Compared with other big insurance names such as Allstate (ALL) , Travelers has consistently been the leader for regularly repurchasing its shares at low valuations. This has been like an extra dividend for its shareholders on top of the annual cash dividend of $2.20 the company currently offers.
For that reason shares of TRV, at around $92, look like a screaming buy. Shares are up 2.6% for the year to date while Allstate, at $61, are up over 12%, suggesting that a powerful stock buyback program like Travelers' doesn't always guarantee an outstanding share price performance year after year.
Yet, it's important to point out the magnitude of this insurance giant's buyback program. Since 2006 the number of shares outstanding was reduced by about 50%, positively impacting the stock's dilution which contributed to a 271% increase in the price-per-share since the post financial crisis lows in 2008.
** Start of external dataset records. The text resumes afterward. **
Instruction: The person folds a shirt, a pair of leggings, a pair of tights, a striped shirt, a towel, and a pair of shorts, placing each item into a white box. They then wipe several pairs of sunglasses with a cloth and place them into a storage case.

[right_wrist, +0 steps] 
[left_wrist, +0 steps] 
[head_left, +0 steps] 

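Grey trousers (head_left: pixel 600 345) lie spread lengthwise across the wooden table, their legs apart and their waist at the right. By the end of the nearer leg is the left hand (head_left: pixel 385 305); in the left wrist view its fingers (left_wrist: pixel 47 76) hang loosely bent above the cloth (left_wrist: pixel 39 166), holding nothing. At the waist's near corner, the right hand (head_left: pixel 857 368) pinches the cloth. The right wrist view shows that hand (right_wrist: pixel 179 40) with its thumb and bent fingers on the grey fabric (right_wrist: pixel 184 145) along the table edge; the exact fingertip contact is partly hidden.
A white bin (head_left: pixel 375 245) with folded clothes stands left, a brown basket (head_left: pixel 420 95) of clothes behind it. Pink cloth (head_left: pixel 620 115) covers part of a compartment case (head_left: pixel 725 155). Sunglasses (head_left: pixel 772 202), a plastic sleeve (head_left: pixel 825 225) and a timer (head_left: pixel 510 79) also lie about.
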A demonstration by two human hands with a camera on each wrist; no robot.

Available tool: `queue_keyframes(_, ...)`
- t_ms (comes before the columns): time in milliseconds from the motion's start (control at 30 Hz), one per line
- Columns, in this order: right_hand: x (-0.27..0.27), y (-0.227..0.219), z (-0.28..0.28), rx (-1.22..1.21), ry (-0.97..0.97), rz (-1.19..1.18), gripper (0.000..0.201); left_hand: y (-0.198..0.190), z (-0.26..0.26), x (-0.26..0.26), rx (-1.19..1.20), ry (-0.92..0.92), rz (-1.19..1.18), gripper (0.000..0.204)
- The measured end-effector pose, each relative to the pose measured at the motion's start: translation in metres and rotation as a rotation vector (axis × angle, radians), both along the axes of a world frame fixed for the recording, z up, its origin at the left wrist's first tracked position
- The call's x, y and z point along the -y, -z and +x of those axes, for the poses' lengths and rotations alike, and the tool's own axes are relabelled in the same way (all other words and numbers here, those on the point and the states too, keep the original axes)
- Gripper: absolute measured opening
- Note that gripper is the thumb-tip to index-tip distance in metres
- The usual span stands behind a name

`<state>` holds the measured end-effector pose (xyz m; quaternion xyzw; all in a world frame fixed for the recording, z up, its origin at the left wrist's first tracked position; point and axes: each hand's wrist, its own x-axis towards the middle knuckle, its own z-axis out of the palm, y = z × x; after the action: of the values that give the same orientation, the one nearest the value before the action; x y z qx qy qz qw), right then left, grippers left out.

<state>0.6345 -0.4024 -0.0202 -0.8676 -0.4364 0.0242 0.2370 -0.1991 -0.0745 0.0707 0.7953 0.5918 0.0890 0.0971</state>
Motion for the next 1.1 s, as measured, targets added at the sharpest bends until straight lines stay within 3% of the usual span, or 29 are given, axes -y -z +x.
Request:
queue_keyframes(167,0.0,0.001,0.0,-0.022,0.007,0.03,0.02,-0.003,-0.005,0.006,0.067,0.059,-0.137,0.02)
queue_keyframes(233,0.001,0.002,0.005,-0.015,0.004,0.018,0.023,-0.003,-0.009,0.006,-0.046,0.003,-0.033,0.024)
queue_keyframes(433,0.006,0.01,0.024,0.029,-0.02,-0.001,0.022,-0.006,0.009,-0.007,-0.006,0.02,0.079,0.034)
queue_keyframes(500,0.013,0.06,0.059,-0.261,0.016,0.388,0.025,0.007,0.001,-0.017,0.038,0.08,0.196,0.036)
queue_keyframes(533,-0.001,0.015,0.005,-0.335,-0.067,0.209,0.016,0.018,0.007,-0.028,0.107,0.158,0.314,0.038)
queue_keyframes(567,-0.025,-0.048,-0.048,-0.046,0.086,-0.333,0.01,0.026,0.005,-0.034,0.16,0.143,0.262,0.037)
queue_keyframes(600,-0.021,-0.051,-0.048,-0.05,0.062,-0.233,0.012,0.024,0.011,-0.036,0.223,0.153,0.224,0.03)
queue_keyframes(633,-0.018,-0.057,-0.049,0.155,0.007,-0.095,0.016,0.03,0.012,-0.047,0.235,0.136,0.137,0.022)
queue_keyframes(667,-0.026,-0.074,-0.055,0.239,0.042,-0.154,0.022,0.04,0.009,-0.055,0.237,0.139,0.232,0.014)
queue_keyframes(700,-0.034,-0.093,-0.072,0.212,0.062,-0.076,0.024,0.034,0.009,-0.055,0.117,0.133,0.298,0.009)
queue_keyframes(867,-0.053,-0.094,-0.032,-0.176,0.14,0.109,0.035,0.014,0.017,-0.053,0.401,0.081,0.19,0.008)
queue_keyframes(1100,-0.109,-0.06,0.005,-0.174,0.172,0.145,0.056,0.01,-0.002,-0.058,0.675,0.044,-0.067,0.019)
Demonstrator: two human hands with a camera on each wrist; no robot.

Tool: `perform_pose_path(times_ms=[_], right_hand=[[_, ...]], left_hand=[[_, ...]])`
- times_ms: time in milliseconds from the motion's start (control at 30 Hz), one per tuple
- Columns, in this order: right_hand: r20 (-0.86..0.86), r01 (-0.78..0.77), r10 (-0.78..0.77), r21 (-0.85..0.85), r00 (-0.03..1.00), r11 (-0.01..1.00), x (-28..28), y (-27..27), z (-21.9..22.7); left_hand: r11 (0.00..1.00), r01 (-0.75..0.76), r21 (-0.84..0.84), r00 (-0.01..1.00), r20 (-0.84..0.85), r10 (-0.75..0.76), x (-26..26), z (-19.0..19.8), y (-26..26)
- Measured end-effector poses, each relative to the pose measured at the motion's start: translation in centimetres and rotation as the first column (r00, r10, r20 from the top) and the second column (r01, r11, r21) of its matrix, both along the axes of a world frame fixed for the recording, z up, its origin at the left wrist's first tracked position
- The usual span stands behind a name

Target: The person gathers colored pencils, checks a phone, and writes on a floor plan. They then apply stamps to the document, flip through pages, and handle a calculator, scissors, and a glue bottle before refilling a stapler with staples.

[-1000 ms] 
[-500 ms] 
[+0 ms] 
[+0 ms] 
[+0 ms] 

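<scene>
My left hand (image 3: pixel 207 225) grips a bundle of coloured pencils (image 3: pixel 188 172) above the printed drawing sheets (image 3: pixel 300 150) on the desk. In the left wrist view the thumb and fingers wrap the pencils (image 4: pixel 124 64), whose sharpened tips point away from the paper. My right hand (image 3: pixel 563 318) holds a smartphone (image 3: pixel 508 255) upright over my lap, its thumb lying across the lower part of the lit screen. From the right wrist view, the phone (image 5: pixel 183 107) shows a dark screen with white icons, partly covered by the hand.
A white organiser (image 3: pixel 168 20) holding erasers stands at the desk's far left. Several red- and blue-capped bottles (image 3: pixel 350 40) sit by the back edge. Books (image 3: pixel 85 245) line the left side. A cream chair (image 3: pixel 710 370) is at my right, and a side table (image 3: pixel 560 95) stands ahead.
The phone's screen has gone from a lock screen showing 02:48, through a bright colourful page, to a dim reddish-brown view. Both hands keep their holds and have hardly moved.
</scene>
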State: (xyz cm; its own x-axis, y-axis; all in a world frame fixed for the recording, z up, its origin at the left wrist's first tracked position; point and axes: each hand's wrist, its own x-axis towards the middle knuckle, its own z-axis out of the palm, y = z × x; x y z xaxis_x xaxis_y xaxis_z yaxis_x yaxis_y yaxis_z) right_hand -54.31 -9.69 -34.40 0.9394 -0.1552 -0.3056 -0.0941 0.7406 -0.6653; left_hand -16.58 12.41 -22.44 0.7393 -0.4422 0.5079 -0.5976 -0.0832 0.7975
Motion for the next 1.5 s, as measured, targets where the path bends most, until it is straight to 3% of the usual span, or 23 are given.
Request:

According to spokesman Patrick Linehan, Travelers repurchased 9.5 million shares during the second quarter and 18 million shares for the year to date at a total cost of $876 million and $1.581 billion, respectively. Travelers has $3.234 billion of remaining capacity under its existing share repurchase authorization.
Linehan also noted CEO Jay Fishman's comments to shareholders last year. At that time Fishman said: “We will continue to take the steps that we believe will help us improve returns consistent with our long-held objective of producing mid-teens operating return on equity over time, the lens through which we view virtually every decision we make.”